Hello World, the quick version from the command-line using Notepad++

Hello World, the quick version from the command-line using Notepad++

When I first started my exploration into software development, I went through the Hello World examples across each platform I was learning.  Being the geek that I am… I enjoy learning from the command-line because it takes away the complexity and distractions of the Integrated Development Environment (IDE) or being side-track by the cool features of the interface that may take-away from me learning the raw code.

For writing CSharp (C#) code from the command-line, Notepad++ is very useful!

Download and install Notepad++, when that’s done you are ready to begin.

Open Notepad++ with a new document:  File > New.

Change the Language from the menu: Language > C > C#.  This will help with formatting although it will not let you take advantage of the features of Visual Studio’s Intellisense.

Your first line of code will be a reference to the System library in the Microsoft .NET framework.  To reference it you simply stat with the using statement and the destination of the library.  At the end of the link you terminate it with a semi-colon (;).

using System;

Next is to build the class that will hold the instructions for the application.  The basic structure of the class only requires the type of object being built (class) and the name (HelloWorld) encased in curly braces ( { and } ) which designates the start and end of the code section.

class HelloWorld

{

    // Method will be placed here.

}

 

In order for the application to run or do something we must declare a Main method that will run.  This is the method that the console application will look for when it starts.

Inside of the HelloWorld class, insert the Main method:

static void Main()

{

    //  Program will go here…

}

 

First you will notice the static keyboard being used, this declares a static member that exists but cannot be used by other indexers, destructors, or types other than classes. (More on that much later).  The void keyword is important here because it lets the application know that it will not be waiting for a response or value to be returned so just run it.  Then we create the name Main and follow it with parenthesis to identify it as a method.

The double forward slashes (//) are used to comment out messages that help other identify where and what the application does.  So underneath that we will add our program commands.

What should this application do?  Well since this is a console application and we are already targeting the System library, we will use the System.Console class to access a method called WriteLine.  The specific method allows us to pass a string that will be displayed on the screen.
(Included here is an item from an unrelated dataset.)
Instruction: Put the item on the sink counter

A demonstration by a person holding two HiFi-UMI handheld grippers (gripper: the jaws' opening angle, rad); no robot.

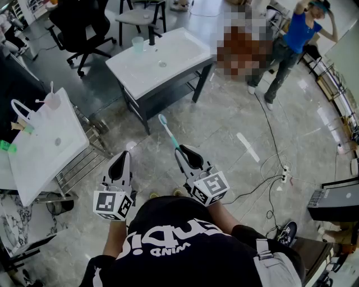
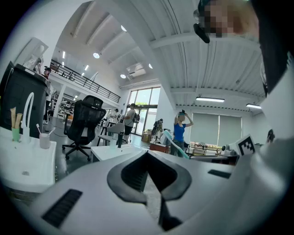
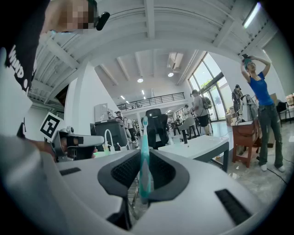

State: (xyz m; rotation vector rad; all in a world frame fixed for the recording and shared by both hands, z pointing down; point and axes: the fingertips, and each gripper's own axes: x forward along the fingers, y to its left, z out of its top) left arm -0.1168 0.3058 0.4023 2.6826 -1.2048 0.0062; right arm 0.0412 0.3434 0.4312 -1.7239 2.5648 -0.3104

We write the command with the method and the string value enclosed in quotes (“) and terminate the command with a semicolon (;).

Console

.WriteLine(“Hello World!”);

Your completed application in CSharp should look like this:

 

using System;

class Test
{
// Method will be placed here.

    static void Main()
    {
    //  Program will go here…
    Console.WriteLine("Hello World!");
    }

}

You’re all done, save the application to your computer as a CSharp file HelloWorld.cs.  Now open the Command Prompt and navigate to that folder where you save the file.

Type in the location of the CSharp compiler (CSC.exe) that is in your Microsoft .NET folder.  If you type C:\Windows\Microsoft.Net\ at the command line and hit TAB you should be able to find it.  A quick way to navigate a path from the command line it to use TAB as follows:

C:\Windows\Microsoft.Net\Framework\v3.5\csc.exe
Typing the following –> C:\Windo (TAB), \ , Micros (TAB), \ , Fram (TAB), \, v (TAB until you find v3.5), \, csc (TAB).

If you have another framework installed such as v2.0.50727, v3.5, v4.0.30319, feel free to use it since the compiler will work because the Console.WriteLine in the System library is the same for all versions.

You’re command prompt should now have the complete path laid out so you can hit space and provide the csharp file you created HelloWorld.cs and hit enter.

C:\Windows\Microsoft.NET\Framework\v3.5\csc.exe HelloWorld.cs  [HIT ENTER]

Microsoft (R) Visual C# 2008 Compiler version 3.5.30729.5420
for Microsoft (R) .NET Framework version 3.5
Copyright (C) Microsoft Corporation. All rights reserved.

If everything goes well you will not see any errors and you will find a HelloWorld.exe file in the folder.  Run it!